Market Data as of Week Ending: 6/23/2023 unless noted otherwise
Major U.S. stock indexes ended the holiday-shortened week lower, snapping their respective winning streaks. The S&P 500 finished the week -1.37% lower as hawkish Fed commentary weighed on sentiment for much of the week. Growth stocks outperformed their value counterparts, and large companies outperformed their small and mid-sized peers. Ten of the eleven S&P 500 sectors closed the week with losses, with healthcare being the only sector to stay in the green. The energy sector was once again the worst-performing sector as oil prices fell as rising interest rates and soft manufacturing activity sparked demand concerns. Developed foreign and emerging markets stocks sold off, and both markets underperformed domestic equities.

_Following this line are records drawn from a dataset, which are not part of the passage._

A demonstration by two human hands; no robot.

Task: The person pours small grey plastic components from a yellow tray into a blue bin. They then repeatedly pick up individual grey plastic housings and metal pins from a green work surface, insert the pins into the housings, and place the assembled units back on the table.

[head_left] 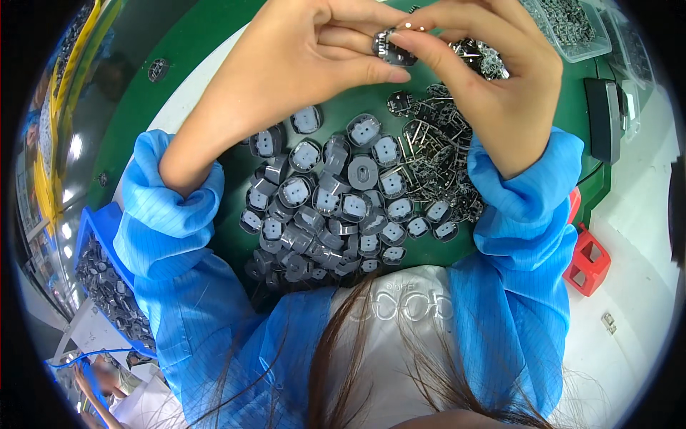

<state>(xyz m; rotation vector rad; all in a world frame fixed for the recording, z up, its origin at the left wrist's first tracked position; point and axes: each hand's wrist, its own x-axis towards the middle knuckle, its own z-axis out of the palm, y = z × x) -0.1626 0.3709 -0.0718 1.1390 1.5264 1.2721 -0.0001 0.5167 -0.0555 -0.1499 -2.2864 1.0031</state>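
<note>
Grey plastic made up the small round part [391, 47] that both hands pinched at the far edge of the green counter [214, 43]: the left hand [300, 61] had its grip clamped on the part's near side with thumb and fingers, and the right hand [493, 79] had its grip closed on the other side with thumb and forefinger. Just below the hands, a loose heap of grey housings [336, 207] with pale inserts lay on the counter between the two blue sleeves [171, 236]. Beside that heap, toward the right, a tangle of small metal pin pieces [436, 154] touched it. At the upper right, a clear plastic tray [579, 32] held more small dark metal parts. At the lower left, a blue bin [107, 264] was filled with dark grey parts. A red plastic piece [589, 261] sat off the counter's right edge.
</note>
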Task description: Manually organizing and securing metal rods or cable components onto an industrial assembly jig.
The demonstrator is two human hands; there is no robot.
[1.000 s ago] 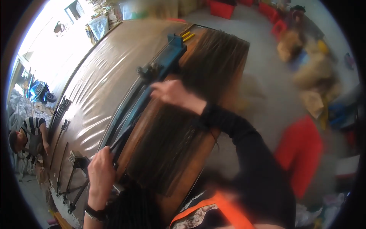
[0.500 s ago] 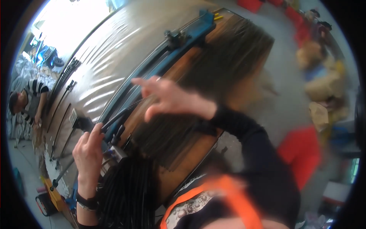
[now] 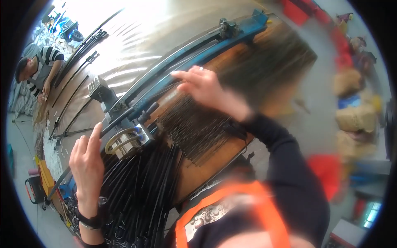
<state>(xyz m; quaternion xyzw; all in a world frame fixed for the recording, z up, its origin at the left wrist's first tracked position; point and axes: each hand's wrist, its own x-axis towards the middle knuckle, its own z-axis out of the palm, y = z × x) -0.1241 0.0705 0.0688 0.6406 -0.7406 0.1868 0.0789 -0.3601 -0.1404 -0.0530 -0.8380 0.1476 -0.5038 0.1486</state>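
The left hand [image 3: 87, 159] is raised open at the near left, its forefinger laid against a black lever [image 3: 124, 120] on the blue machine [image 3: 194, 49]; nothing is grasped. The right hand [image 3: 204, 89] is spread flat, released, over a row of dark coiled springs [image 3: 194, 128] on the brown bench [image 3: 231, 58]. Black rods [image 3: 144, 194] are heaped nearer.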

U.S. Treasury yields were mixed last week after Fed Chair Powell reiterated their hawkish view during his testimony to Congress. The yield on the 2-year note ended the week at 4.71%, while the 10-year Treasury yield fell to 3.74%. Long term government bonds fared the best, while high yield bonds underperformed with losses across the curve as growing recession fears weighed on lower quality bonds. Yields for investment grade corporate bonds and high yield bonds were mixed as they ended the week at 5.5% and 9.1%, respectively.

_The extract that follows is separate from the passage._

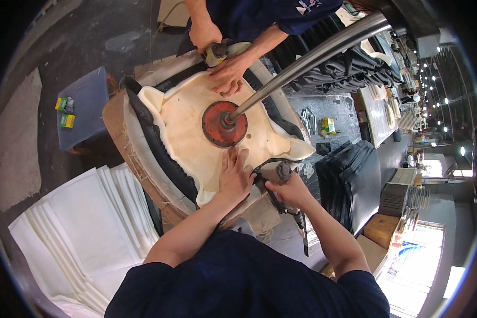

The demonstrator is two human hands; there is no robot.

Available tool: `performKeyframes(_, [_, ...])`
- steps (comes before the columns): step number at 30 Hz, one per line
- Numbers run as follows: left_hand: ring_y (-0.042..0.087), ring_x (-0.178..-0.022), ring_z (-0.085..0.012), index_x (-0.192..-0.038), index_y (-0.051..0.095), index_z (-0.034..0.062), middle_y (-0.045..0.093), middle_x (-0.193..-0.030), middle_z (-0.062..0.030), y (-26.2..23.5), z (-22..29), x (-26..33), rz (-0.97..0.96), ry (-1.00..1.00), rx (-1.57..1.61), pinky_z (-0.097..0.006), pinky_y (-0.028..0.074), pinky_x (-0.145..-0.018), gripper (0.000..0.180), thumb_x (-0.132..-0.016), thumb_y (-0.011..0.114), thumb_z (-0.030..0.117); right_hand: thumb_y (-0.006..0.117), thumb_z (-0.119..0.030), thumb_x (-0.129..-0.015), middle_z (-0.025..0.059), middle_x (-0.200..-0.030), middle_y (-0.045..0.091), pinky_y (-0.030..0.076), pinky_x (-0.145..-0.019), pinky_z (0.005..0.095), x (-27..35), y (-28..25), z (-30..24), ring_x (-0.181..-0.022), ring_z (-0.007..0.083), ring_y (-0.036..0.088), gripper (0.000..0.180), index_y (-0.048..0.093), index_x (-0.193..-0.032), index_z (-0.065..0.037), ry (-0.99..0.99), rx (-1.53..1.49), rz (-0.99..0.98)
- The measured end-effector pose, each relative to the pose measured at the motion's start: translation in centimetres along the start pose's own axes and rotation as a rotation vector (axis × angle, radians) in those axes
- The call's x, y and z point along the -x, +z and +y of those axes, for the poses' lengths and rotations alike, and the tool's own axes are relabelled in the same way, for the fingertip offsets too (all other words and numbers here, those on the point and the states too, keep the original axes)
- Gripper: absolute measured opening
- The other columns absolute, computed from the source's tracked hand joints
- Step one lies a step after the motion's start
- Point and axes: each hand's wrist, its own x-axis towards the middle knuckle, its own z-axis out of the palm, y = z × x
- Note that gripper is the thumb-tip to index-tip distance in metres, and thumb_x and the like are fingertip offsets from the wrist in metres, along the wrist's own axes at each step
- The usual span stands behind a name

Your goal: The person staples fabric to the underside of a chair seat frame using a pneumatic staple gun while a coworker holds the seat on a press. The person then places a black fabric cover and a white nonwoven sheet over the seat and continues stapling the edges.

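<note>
A cream-coloured seat panel point(188, 114) lies face up, with black cover material point(159, 146) gathered around its edge. A round red press plate point(212, 119) on a long metal rod point(307, 63) bears down on its middle. My left hand point(237, 177) rests on the panel just below the plate, fingers stretched out and holding nothing. In my right hand point(294, 192) is a staple gun point(282, 172), gripped at the panel's near right edge; its nose is hidden. Across from me, a co-worker's hand point(204, 36) grips a yellowish staple gun point(216, 54), and their other hand point(229, 76) presses on the panel.
The padded stand point(116, 119) carries the panel. Stacked white sheets point(90, 212) lie at lower left. A blue-topped stool point(82, 108) with small green-yellow boxes point(67, 121) stands left. At right are stacked black covers point(350, 180), another small box point(328, 126) and a worktable point(323, 106).
</note>
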Motion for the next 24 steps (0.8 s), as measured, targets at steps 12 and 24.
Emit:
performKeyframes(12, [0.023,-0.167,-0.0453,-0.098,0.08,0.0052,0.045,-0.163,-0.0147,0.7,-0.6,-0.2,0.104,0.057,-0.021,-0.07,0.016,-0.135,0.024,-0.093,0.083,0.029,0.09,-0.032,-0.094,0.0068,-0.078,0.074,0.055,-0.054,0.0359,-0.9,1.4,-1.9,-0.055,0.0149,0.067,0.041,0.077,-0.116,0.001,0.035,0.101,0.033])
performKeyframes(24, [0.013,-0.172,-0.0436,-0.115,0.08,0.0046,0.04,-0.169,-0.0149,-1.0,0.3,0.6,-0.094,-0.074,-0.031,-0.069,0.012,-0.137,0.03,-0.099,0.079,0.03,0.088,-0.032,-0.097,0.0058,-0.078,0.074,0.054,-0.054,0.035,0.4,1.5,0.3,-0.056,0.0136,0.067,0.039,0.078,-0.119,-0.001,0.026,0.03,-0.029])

Economic data for the week was relatively light but mostly positive, especially for the housing market. The home builder confidence index rose to 55 in June, marking the first time in nearly a year that home builders have been bullish about the housing market outlook. U.S. housing stats jumped 21.7% in May, coming in at 1.63 million as homebuilders have increased building single-family homes to meet the demand from buyers. U.S. existing home sales rose by 0.2% in May while the median home price for an existing home fell 3.1%, the largest drop since December 2011. The leading economic index fell 0.7% in May, declining for the 14th month in a row. The S&P flash PMI readings for the manufacturing and services sectors both came in slightly as the Flash PMI composite index slowed to 53.0 from May’s 54.3. The BoE unexpectedly raised its interest rate by 0.5% last week to a key rate of 5.0%, which was last seen in 2008.